What was your research about?

“It’s basically about discussions on the status of athletes representing countries other than their birth country at the Olympics. This happens fairly often with Kenyans representing Qatar, and back in 2012 there was a major discussion on 61 athletes who presented Great Britain in London but had been born abroad. The question asked was, ‘Are these people actually British at all?’ The media referred to them as ‘plastic Brits’. People assume that ever since 2000, huge numbers of athletes have represented countries other than their birth country, and that many athletes switch nationalities. First of all, I put this into a historical perspective, to determine whether that is actually the case. Then I tried to determine why the subject attracts such a debate.”

Did you manage to find an unambiguous answer to your question?

“Yes, I did. Athletes have always represented countries other than their birth country. They’ve done so at least since World War II, but there are also stories from ancient Greece stating that athletes switched city-states. In 1948 the percentage was 7 per cent. Now it’s 9 per cent. Yet people have a completely different perception of it. As far as that’s concerned, as a sociologist, I’ve tried to debunk the myth that the Olympics have become migratory.”

Is that the main conclusion you drew?

“It’s definitely the conclusion journalists seem to find the most interesting. But I’m much more interested in the question as to who can represent a nation and on what basis. You see, the criteria used for that are very inconsistent. If you’re a black athlete and you were born in a different country, you will attract a lot of discussion. Whereas if you’re white and represent Great Britain even though you were born in Germany, you are far less likely to have your every move scrutinised. As far as that’s concerned, there’s a racist component to the debate.”

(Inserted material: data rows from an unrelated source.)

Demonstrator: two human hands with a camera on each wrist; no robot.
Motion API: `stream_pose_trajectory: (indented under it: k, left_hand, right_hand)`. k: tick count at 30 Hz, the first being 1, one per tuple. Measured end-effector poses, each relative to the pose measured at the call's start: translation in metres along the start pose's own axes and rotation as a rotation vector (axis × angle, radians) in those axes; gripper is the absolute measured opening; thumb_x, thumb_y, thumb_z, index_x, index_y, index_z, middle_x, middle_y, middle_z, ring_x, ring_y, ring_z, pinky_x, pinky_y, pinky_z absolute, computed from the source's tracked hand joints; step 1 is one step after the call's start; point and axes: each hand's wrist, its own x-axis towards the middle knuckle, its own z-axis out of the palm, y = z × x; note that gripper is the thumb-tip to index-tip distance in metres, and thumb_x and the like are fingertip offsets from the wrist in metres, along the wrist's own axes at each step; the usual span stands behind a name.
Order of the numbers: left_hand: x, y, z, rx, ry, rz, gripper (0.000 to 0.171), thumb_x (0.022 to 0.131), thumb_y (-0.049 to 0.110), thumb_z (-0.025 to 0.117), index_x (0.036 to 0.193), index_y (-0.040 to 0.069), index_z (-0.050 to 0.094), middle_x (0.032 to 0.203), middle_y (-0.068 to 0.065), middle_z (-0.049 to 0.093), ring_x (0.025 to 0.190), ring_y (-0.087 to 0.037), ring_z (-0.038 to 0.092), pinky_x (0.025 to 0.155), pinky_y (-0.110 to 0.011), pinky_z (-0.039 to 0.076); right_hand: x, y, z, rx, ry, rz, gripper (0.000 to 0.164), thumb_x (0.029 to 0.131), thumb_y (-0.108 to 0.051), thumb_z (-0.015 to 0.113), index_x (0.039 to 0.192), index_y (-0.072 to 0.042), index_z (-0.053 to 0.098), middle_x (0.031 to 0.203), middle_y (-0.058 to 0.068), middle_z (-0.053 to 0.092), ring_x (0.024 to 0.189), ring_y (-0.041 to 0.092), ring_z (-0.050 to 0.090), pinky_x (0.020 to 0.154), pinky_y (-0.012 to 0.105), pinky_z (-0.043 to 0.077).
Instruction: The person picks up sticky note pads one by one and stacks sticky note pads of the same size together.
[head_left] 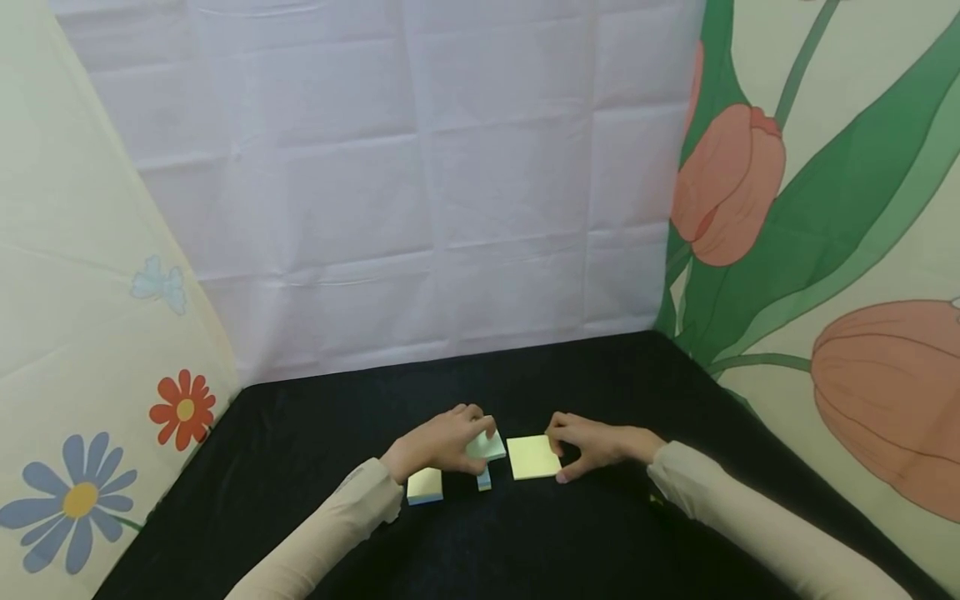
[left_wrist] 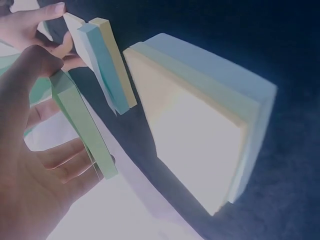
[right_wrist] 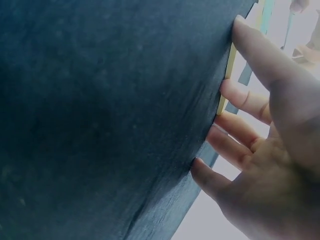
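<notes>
My left hand (head_left: 442, 442) grips a pale green sticky note pad (head_left: 487, 447) between thumb and fingers, and the pad (left_wrist: 82, 120) stands tilted in the left wrist view. Under it a narrow strip of a blue and yellow pad stack (head_left: 483, 478) shows; the rest is hidden. My right hand (head_left: 596, 442) pinches the right side of a yellow sticky note pad (head_left: 533, 457), thumb at the near corner and index finger at the far one. Beside the left wrist lies another stack of pads (head_left: 425, 486), yellow on top and blue below.
A black cloth covers the table (head_left: 360, 550). Behind it hangs a creased white sheet (head_left: 450, 183), with flower-printed curtains (head_left: 750, 275) at both sides. A small yellow spot (head_left: 656, 499) shows by the right sleeve.
</notes>
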Motion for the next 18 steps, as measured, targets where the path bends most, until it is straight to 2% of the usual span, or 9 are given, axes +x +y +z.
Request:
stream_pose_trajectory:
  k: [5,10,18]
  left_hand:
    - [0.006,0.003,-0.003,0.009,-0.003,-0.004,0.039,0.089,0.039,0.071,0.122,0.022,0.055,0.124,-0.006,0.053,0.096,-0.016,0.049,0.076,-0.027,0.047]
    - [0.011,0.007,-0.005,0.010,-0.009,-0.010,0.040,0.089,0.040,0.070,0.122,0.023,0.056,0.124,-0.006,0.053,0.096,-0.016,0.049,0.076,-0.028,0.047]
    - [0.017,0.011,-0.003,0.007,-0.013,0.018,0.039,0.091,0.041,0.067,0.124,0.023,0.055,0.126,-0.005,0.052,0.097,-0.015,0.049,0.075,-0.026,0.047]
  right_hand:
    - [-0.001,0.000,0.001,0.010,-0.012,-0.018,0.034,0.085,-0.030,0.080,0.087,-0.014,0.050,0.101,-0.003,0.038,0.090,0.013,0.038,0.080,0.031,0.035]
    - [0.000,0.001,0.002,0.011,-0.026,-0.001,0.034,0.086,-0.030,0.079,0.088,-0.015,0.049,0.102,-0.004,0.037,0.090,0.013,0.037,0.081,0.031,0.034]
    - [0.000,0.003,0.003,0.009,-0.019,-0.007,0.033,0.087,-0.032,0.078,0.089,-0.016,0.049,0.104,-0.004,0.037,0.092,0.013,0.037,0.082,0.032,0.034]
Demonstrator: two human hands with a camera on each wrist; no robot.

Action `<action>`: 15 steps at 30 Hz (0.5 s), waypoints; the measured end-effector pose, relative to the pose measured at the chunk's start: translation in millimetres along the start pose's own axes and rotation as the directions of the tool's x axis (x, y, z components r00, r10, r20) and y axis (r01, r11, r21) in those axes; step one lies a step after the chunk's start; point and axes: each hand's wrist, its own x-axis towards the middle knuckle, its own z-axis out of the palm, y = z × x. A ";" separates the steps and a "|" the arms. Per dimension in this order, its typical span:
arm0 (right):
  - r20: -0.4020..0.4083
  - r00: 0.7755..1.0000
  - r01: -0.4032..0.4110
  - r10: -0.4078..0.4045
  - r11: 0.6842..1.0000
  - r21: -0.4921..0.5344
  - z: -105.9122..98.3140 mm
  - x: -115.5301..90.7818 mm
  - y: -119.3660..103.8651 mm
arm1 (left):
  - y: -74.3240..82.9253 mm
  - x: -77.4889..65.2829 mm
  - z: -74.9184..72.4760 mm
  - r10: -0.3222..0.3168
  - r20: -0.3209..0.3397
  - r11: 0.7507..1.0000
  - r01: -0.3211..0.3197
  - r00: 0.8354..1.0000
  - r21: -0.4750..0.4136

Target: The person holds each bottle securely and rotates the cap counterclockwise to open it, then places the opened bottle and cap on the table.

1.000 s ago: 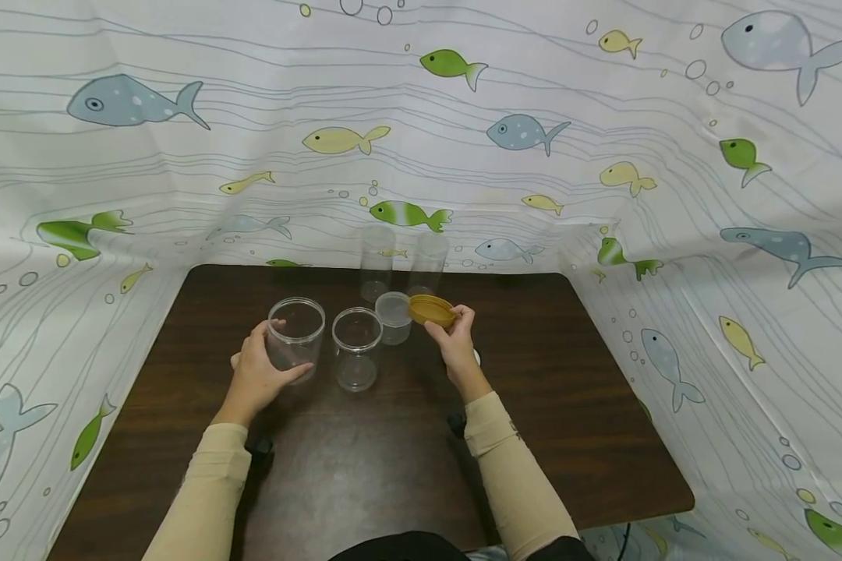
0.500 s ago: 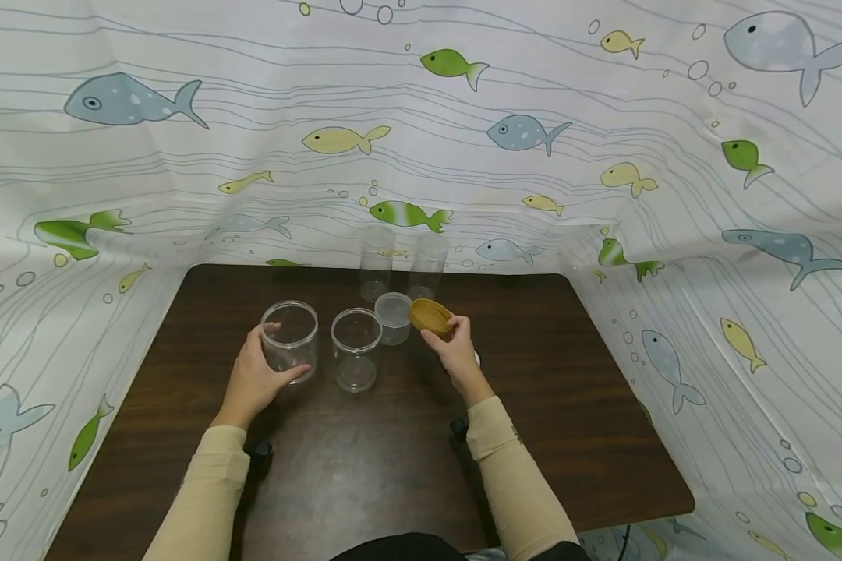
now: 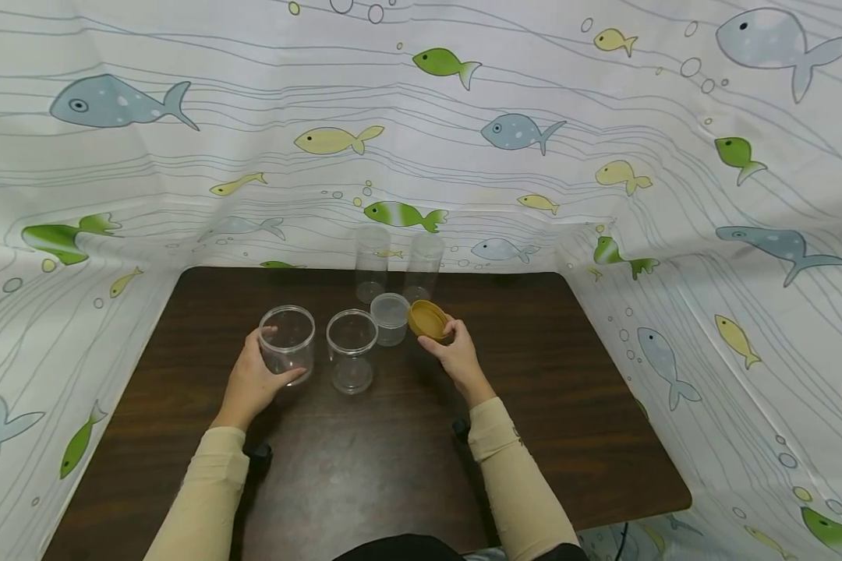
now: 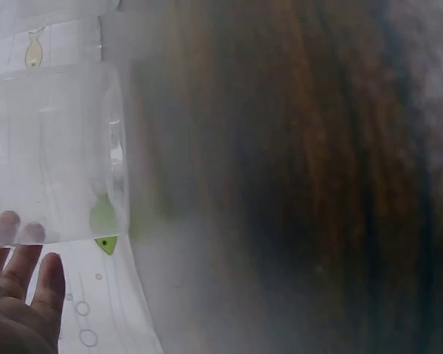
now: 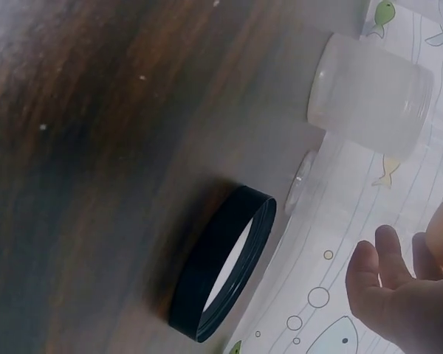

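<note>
With fingers and thumb wrapped round its wall, holds a large clear jar (image 3: 288, 352) in the left hand (image 3: 250, 383), in the head view, open at the top and at the left of the group. Cannot tell whether resting on the dark table (image 3: 365, 467) or lifted just above. In the right hand (image 3: 458, 360), pinches a yellow-brown lid (image 3: 428, 319) by the edge, tilted, just beside a small translucent tub (image 3: 390, 321). Between held jar and tub, a second clear jar (image 3: 352, 360), upright and likewise uncovered. Behind the tub, near the far edge of the table, a pair of tall clear cylinders (image 3: 372, 269); beyond, a fish-print sheet (image 3: 421, 171). Looks partway through the work: has the yellow-brown lid in hand but fitted to nothing, and both jars uncapped. Cannot match that lid to any one vessel for certain.

In the left wrist view, shows part of a clear wall with a thick rounded edge, seemingly of the held jar, with fingers of the left hand at and below it. Blurs much of the table.

In the right wrist view, shows a black lid (image 5: 210, 254) lying on the table, pale inside turned upward, untouched and on no jar; also the bent fingers of the right hand, well apart from it, and a frosted-looking vessel (image 5: 369, 99), probably the small tub. Cannot see the yellow-brown lid from here, so takes the pinch from the head view alone. Judging by all three views, leaves both coloured lids unfitted.
</note>
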 end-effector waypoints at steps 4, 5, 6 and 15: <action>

Why is it that this is attracting so much discussion now of all times?

“Judging from all the articles I’ve analysed, there has indeed been more of a controversy. It’s always been controversial, but it wasn’t as hotly debated as it is now, because the discussion now focuses on the nation state. People think about the world in terms of nation states. The world consists of countries, and everyone has a nationality, which means they have a national identity. This is how people seek to give meaning to the world. Globalisation and migration have caused that idea to erode. As a result, there’s a lot of debate in our society about assimilation, migration and national identity. And now we can see the same thing in sport. People ask questions such as, ‘To which country do they really belong? Can they actually prove that they belong to the country they represent?’ Some people have begun to believe that the nation state must be protected, by keeping competitions authentic rather than by allowing them to grow into a big commercial circus. Even though the nation state is a concept that we have to tell each other every day in order to keep it alive. Sport is an important medium with which people reproduce and communicate that idea.”

Why did you want to get a PhD?

“Actually, I never intended to get one. I first did a Bachelor’s in business administration, but I didn’t care for that much. I was interested in city life, so I did a Master’s in sociology. After that I worked as a tutor for a while, which was the most enjoyable job I’ve ever had. But in order to be able to continue teaching, you need a PhD.”

In your acknowledgements you mentioned the inner demons that negatively affected you during your PhD research.

“I suffer from anxiety and mood swings, which are always there in the background. Yet doing the research itself was easy. I was done in 3.5 years. I worked until 2pm every day and then I’d stop and take a long walk. That’s a strategy I’m a fan of in general. It’s very good for your brain to relax and create new connections, rather than just sitting in front of your computer all day.”

In your stellingen (statements and propositions submitted along with a PhD dissertation – ed.) you raised some questions about the way in which academics travel.

“Some academics travel the whole planet, going from one conference to the next. Surely that’s at odds with our ambition to make the world a better place? What are they doing at all those conferences? Who benefits from that, other than they themselves? I myself haven’t attended a single conference.”

Who is on the cover of your dissertation?

“It’s Mathieu van der Poel, a Belgian cyclist raised in Flanders who competes for the Netherlands. So that fits in nicely with the theme of my dissertation, but it’s a lot more personal than that. This might sound pathetic, but I’m such a fan of his that I was happy whenever he won. Looking forward all week to all those cycling races shown on TV on Saturdays helped me get through my PhD research.”